Schizophrenia in Children
Typical Adult Schizophrenia Symptoms
In adults, schizophrenia is widely recognized for its ability to produce two profoundly life-altering symptoms: hallucinations and delusional, often paranoid patterns of thought. Doctors group these two indicators, known together as psychosis, into a larger category known as “positive” signs of schizophrenia. (This term has a specific medical definition, and does not mean positive in the common sense of the word.) Other symptoms in this category include disjointed or disordered thinking and jittery, pointless body movement.

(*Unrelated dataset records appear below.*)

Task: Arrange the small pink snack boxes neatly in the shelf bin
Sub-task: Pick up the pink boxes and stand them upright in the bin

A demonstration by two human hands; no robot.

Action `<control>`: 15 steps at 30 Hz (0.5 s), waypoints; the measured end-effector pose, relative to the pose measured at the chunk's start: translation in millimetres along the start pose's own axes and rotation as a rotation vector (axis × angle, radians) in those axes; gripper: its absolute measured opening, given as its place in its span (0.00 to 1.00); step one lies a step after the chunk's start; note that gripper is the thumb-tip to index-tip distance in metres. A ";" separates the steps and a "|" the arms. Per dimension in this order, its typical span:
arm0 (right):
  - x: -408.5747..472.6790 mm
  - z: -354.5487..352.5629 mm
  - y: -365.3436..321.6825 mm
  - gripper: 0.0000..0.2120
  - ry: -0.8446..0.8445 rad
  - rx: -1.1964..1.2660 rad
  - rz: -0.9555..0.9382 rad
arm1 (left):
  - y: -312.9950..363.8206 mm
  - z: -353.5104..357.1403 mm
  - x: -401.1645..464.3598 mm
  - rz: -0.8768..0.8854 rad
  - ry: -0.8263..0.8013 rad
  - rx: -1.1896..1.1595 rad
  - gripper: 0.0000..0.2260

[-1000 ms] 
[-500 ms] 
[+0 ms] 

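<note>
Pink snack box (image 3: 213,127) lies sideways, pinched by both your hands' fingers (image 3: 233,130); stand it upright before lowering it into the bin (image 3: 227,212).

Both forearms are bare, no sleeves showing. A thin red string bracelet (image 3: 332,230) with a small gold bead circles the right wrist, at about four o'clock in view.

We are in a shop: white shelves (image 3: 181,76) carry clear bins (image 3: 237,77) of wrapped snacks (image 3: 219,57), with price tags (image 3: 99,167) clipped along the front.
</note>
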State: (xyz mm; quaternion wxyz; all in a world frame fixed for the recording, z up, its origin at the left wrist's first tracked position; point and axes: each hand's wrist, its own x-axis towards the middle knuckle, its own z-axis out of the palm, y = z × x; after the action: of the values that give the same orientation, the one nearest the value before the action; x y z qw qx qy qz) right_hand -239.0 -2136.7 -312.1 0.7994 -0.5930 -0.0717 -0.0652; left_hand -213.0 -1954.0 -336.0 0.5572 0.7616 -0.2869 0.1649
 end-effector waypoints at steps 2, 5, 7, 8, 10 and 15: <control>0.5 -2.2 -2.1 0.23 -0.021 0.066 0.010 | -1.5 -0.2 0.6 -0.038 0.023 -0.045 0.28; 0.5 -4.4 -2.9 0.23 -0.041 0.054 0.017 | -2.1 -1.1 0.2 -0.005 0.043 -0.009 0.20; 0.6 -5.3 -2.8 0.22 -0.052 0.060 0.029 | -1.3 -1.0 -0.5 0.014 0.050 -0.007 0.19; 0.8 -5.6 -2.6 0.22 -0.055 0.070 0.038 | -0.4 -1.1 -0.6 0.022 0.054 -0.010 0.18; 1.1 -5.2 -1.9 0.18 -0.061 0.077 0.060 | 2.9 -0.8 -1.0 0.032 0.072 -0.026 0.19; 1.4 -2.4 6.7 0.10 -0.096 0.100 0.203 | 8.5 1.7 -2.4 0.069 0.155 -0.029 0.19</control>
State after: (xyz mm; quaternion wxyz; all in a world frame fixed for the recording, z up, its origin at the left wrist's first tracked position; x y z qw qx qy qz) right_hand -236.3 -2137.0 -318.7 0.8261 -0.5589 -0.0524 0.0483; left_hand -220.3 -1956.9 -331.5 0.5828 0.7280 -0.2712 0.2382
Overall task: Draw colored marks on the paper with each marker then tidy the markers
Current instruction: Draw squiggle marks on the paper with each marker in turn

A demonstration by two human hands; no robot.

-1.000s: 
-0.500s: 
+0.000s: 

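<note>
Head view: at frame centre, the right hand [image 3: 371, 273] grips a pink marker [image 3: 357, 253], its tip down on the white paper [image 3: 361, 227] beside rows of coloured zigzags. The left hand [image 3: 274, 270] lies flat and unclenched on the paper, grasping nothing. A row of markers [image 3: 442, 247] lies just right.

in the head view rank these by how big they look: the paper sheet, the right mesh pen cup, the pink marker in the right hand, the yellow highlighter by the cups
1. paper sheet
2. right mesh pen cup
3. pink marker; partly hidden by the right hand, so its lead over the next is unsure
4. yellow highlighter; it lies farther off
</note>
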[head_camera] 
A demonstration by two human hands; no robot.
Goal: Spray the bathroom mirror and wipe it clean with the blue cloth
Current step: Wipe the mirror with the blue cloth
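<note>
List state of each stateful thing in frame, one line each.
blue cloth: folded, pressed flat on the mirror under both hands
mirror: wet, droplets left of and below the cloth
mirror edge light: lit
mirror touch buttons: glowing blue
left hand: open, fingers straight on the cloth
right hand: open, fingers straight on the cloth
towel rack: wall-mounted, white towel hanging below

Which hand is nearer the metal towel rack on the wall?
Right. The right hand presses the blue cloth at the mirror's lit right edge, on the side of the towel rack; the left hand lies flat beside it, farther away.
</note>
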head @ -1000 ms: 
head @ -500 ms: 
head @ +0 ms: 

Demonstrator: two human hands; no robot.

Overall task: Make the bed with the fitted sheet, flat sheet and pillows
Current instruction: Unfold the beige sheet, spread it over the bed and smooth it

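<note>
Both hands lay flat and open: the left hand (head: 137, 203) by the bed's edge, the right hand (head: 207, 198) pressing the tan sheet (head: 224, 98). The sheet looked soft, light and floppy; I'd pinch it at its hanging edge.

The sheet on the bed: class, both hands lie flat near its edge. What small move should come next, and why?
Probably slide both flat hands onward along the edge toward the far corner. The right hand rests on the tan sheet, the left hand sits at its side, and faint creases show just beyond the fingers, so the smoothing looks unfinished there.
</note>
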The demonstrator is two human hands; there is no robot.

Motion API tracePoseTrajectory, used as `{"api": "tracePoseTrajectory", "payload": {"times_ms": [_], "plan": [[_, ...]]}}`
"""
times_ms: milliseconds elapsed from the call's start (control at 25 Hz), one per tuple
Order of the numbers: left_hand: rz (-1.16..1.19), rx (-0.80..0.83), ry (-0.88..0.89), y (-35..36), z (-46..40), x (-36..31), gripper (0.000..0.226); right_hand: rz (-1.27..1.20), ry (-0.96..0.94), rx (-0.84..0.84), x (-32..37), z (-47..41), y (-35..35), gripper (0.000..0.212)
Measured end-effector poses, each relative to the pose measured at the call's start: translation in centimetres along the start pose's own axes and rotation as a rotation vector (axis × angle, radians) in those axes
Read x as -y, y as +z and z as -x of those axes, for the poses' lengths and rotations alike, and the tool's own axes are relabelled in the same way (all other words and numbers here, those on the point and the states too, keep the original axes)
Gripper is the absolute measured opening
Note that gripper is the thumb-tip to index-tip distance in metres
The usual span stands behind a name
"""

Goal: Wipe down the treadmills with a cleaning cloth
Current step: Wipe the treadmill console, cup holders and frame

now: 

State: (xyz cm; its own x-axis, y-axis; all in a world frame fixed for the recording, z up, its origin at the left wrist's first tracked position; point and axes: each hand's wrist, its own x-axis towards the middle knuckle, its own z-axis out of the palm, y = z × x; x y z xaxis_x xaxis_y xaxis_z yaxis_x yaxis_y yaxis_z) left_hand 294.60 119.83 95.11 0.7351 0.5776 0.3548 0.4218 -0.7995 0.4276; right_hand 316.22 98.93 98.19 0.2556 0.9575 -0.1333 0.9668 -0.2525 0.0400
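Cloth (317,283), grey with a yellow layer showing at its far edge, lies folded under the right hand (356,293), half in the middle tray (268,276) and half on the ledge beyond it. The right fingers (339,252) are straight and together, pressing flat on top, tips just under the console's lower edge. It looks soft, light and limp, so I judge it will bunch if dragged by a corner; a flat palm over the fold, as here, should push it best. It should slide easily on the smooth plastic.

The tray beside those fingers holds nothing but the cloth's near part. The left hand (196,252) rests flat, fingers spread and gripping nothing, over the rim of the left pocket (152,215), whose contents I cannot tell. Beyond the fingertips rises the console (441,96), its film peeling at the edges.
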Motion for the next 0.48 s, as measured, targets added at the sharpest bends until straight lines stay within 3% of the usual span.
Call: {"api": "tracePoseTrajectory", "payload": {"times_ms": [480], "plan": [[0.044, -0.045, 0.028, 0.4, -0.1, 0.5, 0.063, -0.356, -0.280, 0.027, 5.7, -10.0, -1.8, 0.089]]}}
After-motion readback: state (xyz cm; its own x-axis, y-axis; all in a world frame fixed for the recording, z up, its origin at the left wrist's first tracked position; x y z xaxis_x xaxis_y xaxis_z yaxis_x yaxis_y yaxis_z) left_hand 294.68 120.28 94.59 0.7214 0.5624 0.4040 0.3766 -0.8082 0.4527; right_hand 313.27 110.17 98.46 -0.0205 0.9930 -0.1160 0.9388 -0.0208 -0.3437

There are two other schizophrenia symptom categories, known as “negative” symptoms and cognitive symptoms. Common negative signs include:
- A reduced or absent ability to feel pleasure
- A drop in verbal communication
- A lack of facial or vocal expression/emotion
Common cognitive signs include:
- A reduced ability to pay attention or focus
- Disruptions in a form of short-term memory called working memory
- A poor ability to make logical decisions or judgments
Teenagers with schizophrenia also experience many of the same symptoms. In addition, they may develop other indicators such as:
- Sleeping difficulties
- Declining academic performance
- Participation in drug or alcohol use
- Disconnection/withdrawal from loved ones or friends
- A depressed or down mood
- A lack of drive or initiative
Differences in Childhood Schizophrenia
When schizophrenia affects people under the age of 13, doctors refer to the condition as childhood-onset schizophrenia or COS. The long-term outlook for this rare condition is generally more severe than the outlook for adult schizophrenia. In its initial stages, COS also produces signs that look quite different than the signs of schizophrenia commonly found in older people. Things doctors look for include:
- Delays in the development of age-appropriate language skills
- Delays in the normal transition from crawling to walking
- Unusual crawling behaviors
Doctors also look for unusual body movements, such as arm-flapping or body-rocking, similar to those sometimes seen in adults.
Over time, a child with COS may develop hallucinations, delusional thinking and other more widely recognized schizophrenia symptoms. However, doctors frequently have a hard time identifying the condition in its early stages. This is true, in part, because early symptoms frequently take vague forms that elude easy detection. In addition, when obvious symptoms do arise, they often resemble other conditions that can lead to delayed childhood development. Some studies indicate that doctors only correctly identify about 55% of all COS cases with typical outpatient screenings. In addition, it turns out that many children initially diagnosed with childhood-onset schizophrenia actually have some other mental health problem.
Treatment in Children
Medication may not play as big a role in the treatment of COS as it typically does in the treatment of schizophrenia in older people. That’s because most of the antipsychotics prescribed for teens and adults don’t have FDA approval for use in people under the age of 13. When children do receive medication, doctors work hard to identify the minimum effective dose and avoid any side effects or complications. Forms of psychotherapy used to treat the condition may include both family therapy and individualized therapy. Life-skills training may focus on academics, socialization or a combination of both of these areas. Periodic hospitalization may be necessary if your young child experiences severe psychotic episodes.